__Task goal__
When the word "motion" shows up in a line of the data below, copy that whole line.

───── Material to process

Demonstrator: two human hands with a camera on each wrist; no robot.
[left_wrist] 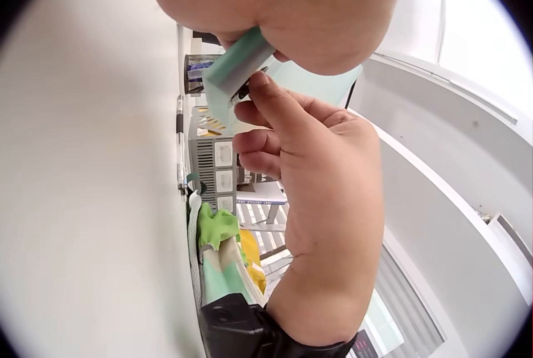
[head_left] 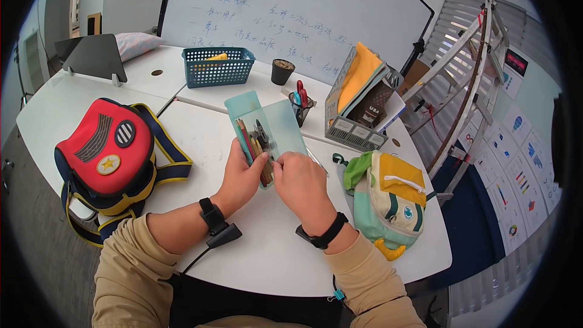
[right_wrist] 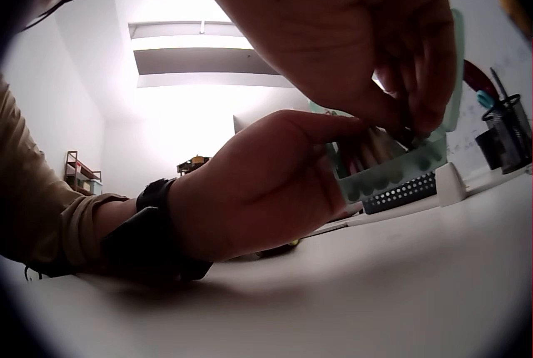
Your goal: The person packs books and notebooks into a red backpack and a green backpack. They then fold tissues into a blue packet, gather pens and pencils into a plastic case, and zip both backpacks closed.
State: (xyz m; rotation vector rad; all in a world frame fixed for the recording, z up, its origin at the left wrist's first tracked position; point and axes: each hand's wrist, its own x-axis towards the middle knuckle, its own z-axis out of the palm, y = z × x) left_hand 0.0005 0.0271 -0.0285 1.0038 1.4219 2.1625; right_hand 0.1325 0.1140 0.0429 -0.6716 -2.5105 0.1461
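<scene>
A teal pencil case (head_left: 244, 104) stands with its lid raised above the table, several pencils and a dark slim item (head_left: 262, 132) inside. My left hand (head_left: 242, 173) grips the case from the left, thumb over the pencils. My right hand (head_left: 302, 183) is at the case's right side, fingers curled. The left wrist view shows the right hand (left_wrist: 312, 150) pinching a small black item (left_wrist: 242, 90) by the case (left_wrist: 241, 62). In the right wrist view, the right hand's (right_wrist: 350, 37) fingertips reach into the case (right_wrist: 391, 176); the left hand (right_wrist: 258, 183) holds it.
A red and navy backpack (head_left: 115, 146) lies left; a cream, green and yellow bag (head_left: 388, 200) lies right. Behind are a blue basket (head_left: 218, 74), a small black pot (head_left: 282, 73), a mesh cup (head_left: 302, 111) with scissors and a grey file holder (head_left: 355, 135). The white table (head_left: 255, 255) has a rounded edge.
</scene>
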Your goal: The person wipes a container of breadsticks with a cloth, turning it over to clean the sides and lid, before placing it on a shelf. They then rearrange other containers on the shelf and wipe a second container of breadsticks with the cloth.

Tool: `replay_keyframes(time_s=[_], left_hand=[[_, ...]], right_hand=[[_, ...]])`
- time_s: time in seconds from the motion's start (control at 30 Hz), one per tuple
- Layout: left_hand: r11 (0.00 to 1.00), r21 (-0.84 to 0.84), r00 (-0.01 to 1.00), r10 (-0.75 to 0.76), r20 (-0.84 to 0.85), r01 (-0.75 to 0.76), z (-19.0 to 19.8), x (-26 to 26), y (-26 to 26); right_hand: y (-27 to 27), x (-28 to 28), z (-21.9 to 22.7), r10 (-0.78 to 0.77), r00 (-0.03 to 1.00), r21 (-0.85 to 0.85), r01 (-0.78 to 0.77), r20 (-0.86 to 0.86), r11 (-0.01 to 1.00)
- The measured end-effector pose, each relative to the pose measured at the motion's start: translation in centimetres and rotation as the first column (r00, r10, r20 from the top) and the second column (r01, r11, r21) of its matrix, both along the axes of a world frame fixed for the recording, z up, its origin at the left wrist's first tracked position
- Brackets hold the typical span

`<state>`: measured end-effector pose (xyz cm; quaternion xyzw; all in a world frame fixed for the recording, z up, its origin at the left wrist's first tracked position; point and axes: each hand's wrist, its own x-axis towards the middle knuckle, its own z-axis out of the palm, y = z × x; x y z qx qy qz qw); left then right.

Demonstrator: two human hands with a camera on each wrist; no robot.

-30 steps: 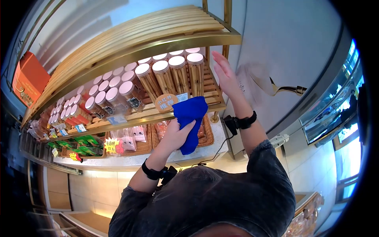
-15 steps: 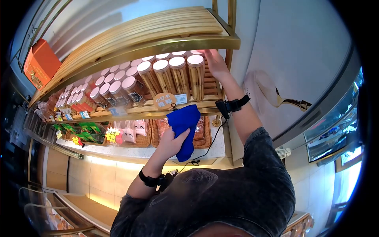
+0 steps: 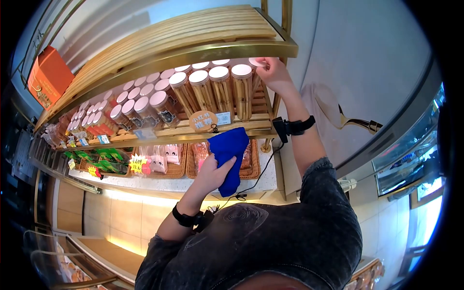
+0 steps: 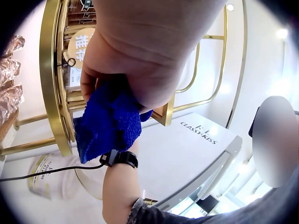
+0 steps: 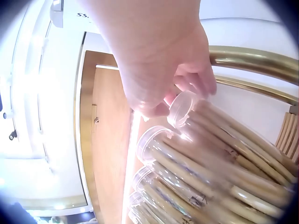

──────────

__Your response__
- time_s: time in seconds from the motion's start (control at 30 Hz), one per tuple
- The measured end-effector pose, each relative to the pose measured at the motion's start: translation in centimetres and rotation as the first column (r00, r10, r20 from the top) and the second column (r01, r11, r21) of its matrix, both along the axes of a world frame fixed for the recording, z up, its origin at the left wrist's first tracked position

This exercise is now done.